The manner of input is a legitimate form of interactivity. I grant that input-interaction may be almost completely separate from content-interactivity, and I acknowledge that CYOAs are inherently better at providing content-interactivity.
Being able to interact with the narrative (which is different from the story content) is important to immersion. The other part of immersion is detailed simulation/world-modeling. A CYOA may be able to equal or exceed any IF game for interactivity, but I feel that parser-IF is unequaled when it comes to immersion/mimesis (except perhaps for MUDs, which share both the parser and the simulation).

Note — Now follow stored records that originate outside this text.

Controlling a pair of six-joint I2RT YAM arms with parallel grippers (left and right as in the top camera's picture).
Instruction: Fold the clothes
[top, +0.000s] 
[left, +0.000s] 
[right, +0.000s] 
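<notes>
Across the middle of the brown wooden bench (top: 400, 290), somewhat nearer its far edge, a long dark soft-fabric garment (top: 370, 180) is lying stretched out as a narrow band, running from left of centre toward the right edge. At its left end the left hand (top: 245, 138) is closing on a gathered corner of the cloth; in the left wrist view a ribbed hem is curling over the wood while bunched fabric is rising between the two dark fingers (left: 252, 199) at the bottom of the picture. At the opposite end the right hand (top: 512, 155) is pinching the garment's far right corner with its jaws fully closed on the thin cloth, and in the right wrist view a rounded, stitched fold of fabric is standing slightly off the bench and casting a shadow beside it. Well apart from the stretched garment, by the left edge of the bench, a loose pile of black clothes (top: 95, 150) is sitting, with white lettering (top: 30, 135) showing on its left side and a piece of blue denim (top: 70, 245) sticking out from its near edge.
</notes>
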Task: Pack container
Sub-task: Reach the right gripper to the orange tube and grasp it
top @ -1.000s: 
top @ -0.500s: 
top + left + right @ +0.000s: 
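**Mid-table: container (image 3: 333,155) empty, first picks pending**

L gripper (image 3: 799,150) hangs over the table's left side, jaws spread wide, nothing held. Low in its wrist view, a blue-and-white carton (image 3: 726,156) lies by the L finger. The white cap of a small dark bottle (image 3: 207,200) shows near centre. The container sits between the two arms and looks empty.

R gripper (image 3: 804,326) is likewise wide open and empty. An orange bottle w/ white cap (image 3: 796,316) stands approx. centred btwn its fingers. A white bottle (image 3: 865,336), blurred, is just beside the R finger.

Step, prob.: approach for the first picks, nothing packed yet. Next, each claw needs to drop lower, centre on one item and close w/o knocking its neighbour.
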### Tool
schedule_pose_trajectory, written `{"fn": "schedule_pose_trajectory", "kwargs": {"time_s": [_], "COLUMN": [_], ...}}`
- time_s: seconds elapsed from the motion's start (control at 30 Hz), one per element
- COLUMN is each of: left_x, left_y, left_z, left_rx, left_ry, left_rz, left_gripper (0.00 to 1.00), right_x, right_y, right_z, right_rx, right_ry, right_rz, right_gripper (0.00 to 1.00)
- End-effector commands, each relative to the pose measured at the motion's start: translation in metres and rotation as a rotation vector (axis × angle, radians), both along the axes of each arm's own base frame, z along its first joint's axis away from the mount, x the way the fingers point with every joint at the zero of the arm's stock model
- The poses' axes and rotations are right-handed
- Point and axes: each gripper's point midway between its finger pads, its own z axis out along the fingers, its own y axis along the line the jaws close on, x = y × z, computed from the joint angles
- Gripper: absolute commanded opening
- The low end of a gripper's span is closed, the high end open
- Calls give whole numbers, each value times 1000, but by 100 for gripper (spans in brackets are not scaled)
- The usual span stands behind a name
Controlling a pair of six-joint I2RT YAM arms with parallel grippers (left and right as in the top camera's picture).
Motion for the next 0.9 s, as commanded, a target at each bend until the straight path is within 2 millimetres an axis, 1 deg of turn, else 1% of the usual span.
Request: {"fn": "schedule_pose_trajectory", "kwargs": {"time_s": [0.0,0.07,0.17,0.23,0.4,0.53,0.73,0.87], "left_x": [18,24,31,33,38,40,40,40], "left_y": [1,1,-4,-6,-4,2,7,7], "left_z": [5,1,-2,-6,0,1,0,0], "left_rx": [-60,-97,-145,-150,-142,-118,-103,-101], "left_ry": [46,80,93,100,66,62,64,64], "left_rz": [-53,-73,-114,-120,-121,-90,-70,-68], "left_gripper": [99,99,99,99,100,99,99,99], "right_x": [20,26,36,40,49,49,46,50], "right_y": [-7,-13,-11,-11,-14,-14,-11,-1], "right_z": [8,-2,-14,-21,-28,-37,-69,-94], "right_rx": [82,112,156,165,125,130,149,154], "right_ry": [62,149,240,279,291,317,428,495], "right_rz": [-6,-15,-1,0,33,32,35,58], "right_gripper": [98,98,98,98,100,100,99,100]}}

When I read The Wheel of Time, no matter how much I am immersed in the story and how fascinated I may be with the world-building and mythopoeia, I can never live the story of those static books. I may deeply identify with the character of Rand al’Thor, but I can never see through his eyes. In order to do so, I would need to be able to construct the vision in my imagination and manipulate it, but I can’t do that with the book, because it will not interact with me. If The Wheel of Time were a CYOA, I might be able to interact with the story and characters for almost endless possibilities, and that would be great fun. However, I still wouldn’t be much closer to being able to construct the world and live in it.
However, the parser interface of Fallacy of Dawn allows me to see through the eyes of Delarion Yar and live his story, which (along with Robb Sherwin’s great writing, of course) makes him so real and sympathetic.
Parser-IF that isn’t interactive on a story level still has to offer something that static novels lack. It’s going way too far to compare the use of the parser without story interaction with cutting up a novel and rearranging its pages. The first IF game I ever played was Wearing the Claw by Paul O’Brien, and there’s no way to get different endings (other than, I think, a simple loss that can be undone) or to affect any variables in the plot. In fact, Wearing the Claw is linear as a puzzle game; you can’t do things out of order because you are only presented with one problem at a time. And yet, I was totally captivated by that game, and because of that I am still playing IF today, about nine years later. The game let me live the story in a way that no static fiction I had ever read could ever have, and it did this with a parser and a simulation without need of story-interactivity.